# Problem:
Look through the data below for the line with "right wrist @" and the line with "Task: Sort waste", then transcribe exactly from the first through the second, leaving out all pictures.

# Data for this task:
◇ ◇ ◇

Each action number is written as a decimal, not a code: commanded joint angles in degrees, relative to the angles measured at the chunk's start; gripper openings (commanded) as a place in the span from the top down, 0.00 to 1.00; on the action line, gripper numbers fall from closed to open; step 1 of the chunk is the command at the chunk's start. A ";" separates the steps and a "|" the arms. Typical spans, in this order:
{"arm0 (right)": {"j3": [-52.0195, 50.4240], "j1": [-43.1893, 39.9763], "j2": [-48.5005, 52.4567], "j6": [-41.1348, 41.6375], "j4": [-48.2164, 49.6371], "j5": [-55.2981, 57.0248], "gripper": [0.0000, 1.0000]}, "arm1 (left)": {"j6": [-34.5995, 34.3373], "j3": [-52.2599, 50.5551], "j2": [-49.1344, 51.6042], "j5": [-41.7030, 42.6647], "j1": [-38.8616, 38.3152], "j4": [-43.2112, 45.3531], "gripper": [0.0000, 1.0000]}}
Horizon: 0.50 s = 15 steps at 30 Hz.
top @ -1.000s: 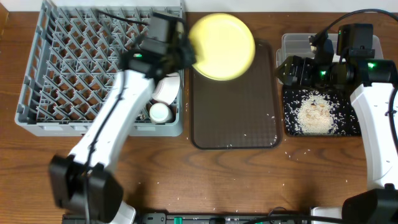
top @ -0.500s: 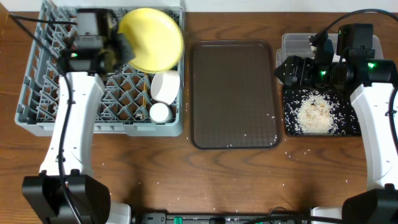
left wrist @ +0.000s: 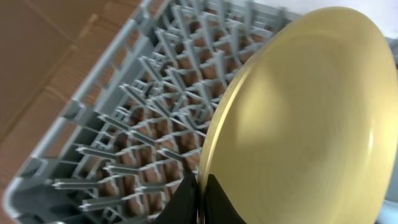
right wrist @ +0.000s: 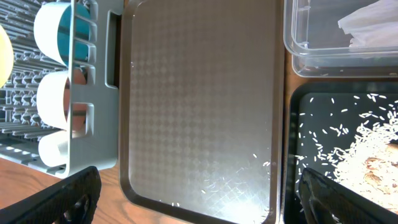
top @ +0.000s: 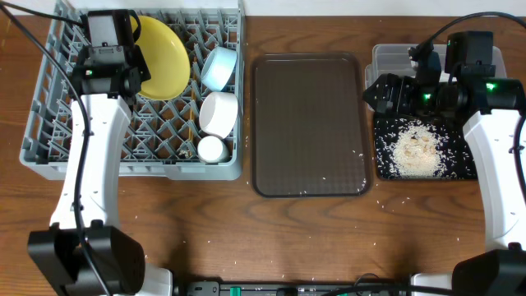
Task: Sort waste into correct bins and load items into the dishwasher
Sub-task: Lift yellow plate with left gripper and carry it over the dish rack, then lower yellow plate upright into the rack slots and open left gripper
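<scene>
- yellow plate (top: 164, 57) is held on edge, tilted, over the back rows of the grey rack (top: 49, 123), just beside the light blue bowl (top: 220, 67).
- its rim is pinched by the left jaws; whether the rim is seated between pegs cannot be told.
- the right jaws are spread wide and empty, between the brown tray (right wrist: 199, 93) and the black tray (top: 468, 168) of rice.
- if the plate is released unseated, it could fall flat or slide against that bowl.
- stray grains are scattered on the worktop (top: 288, 238); these may be overlooked.
</scene>
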 commanded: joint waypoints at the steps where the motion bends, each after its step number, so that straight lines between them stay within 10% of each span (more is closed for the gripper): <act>1: 0.17 0.20 -1.01 -0.39 -0.02 -0.42 0.01 | 1.79 0.13 2.54 -5.86 0.04 0.57 0.93; 15: 0.17 0.20 -1.01 -0.39 0.00 -0.42 0.01 | 2.73 0.09 7.10 -5.81 -1.09 0.15 0.93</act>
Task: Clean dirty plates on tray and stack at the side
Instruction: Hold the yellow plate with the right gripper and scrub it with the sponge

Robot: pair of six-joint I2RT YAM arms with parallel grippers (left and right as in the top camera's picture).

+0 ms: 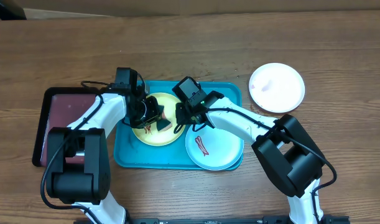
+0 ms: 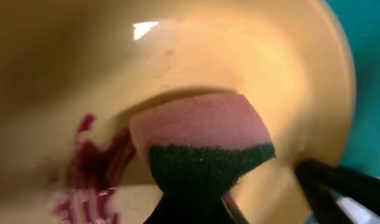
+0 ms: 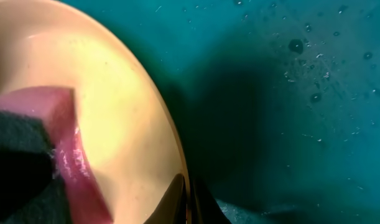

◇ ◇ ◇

# Answer to this exercise:
right wrist @ +0.000s: 
top @ +0.000s: 
Task: Sort waste into correct bins and load items into the dishwasher

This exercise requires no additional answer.